§ **Task objective**
In this exercise, the entries below include pictures. Repeat exactly the lines from the line with "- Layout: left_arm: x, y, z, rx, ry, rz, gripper" to the line with "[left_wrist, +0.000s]", including both, but without the pictures.

§ **Supplied material**
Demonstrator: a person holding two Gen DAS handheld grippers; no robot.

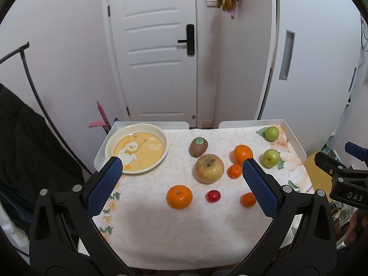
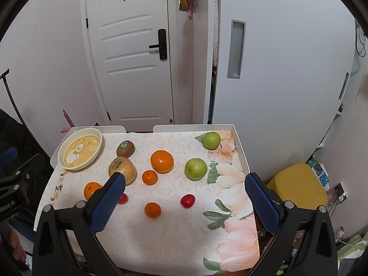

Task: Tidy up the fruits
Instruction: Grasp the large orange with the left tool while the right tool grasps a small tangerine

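Left gripper [image 1: 181, 169] and right gripper [image 2: 185, 181] both spread wide, empty (fruit loose on table [image 2: 161, 234]); plate [image 1: 110, 145] bare.

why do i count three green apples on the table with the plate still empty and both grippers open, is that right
Not quite: there are two green apples, one far and one nearer, as the right wrist view shows. The plate is empty, and the left gripper and right gripper are open.

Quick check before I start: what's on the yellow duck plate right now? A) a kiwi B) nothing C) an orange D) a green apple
B: the plate holds no fruit; the kiwi and the other fruit all lie on the tablecloth.
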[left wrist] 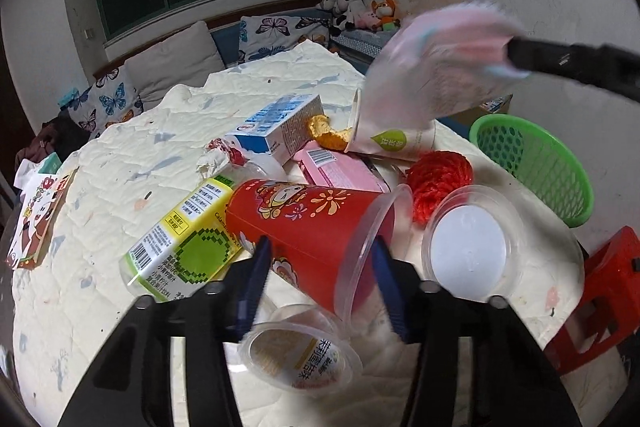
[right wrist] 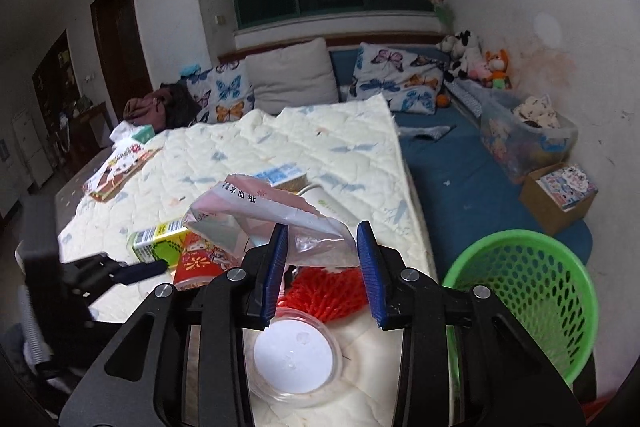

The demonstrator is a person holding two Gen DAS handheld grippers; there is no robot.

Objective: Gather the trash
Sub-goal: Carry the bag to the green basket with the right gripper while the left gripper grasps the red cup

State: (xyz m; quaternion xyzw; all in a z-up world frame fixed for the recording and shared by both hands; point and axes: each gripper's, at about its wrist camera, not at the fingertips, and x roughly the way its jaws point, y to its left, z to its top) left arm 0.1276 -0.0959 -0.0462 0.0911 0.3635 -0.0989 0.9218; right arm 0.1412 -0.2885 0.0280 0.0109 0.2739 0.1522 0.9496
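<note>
tissue wrapper lifted over pile, pinched at right gripper left finger, fingers looked apart | left gripper spread around red cup | green basket at mattress right edge

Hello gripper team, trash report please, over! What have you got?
Right hand-held gripper carrying pink tissue wrapper, jaws wide. Left hand-held gripper open around red cup. Green basket at right; more trash on mattress.
</note>
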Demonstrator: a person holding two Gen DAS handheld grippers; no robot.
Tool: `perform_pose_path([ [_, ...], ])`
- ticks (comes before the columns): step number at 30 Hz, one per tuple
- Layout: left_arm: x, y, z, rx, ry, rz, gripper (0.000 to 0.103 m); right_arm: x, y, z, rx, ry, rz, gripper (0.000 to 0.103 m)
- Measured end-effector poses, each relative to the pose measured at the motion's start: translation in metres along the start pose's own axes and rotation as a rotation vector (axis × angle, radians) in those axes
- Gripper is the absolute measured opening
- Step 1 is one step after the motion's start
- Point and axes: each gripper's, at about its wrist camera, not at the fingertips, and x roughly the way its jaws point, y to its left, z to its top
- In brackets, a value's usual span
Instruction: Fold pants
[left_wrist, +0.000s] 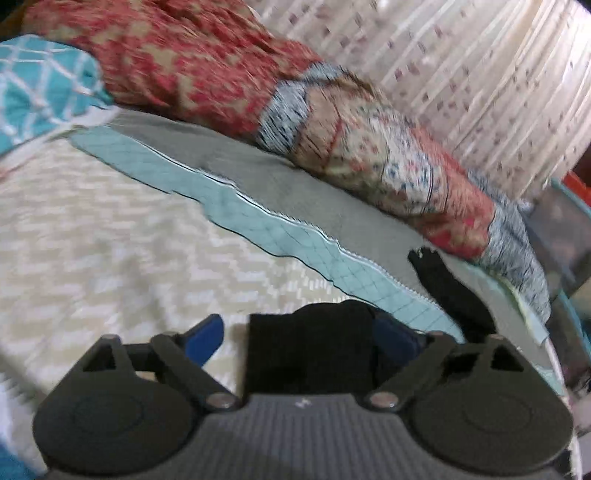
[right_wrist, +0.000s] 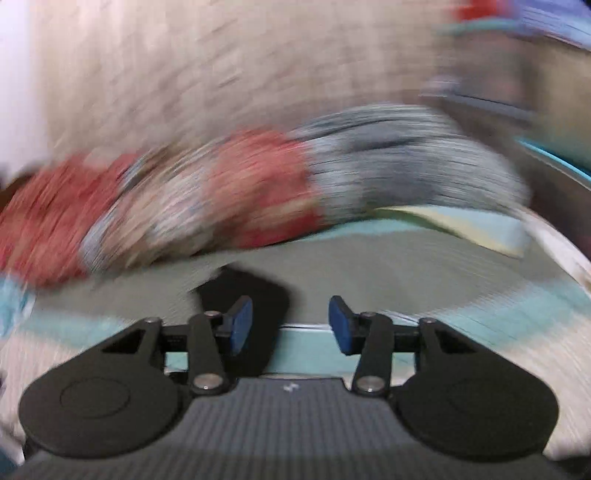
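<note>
The black pants lie bunched on the bed between and under my left gripper's blue pads. My left gripper is wide open over them, not clamped. A black end of the pants stretches to the right over the grey blanket. In the blurred right wrist view a black part of the pants lies by the left pad. My right gripper is open and holds nothing.
A cream zigzag bedspread covers the bed. A grey blanket with teal lining lies across it. A red patchwork quilt is heaped behind, a teal pillow at left, a curtain beyond.
</note>
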Motion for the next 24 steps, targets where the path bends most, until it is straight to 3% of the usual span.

§ **Answer for the task**
- Layout: left_arm: x, y, z, rx, ry, rz, gripper (0.000 to 0.103 m); right_arm: x, y, z, rx, ry, rz, gripper (0.000 to 0.103 m)
- Measured end-effector poses, each relative to the pose measured at the motion's start: translation in metres along the start pose's own axes and rotation as a rotation vector (axis × angle, radians) in those axes
- Gripper is the absolute measured opening
- Step 1 is one step after the motion's start
- Point and axes: each gripper's, at about its wrist camera, not at the fingertips, and x roughly the way its jaws point, y to its left, z to its top
- In brackets, a value's usual span
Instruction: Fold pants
[left_wrist, +0.000s] 

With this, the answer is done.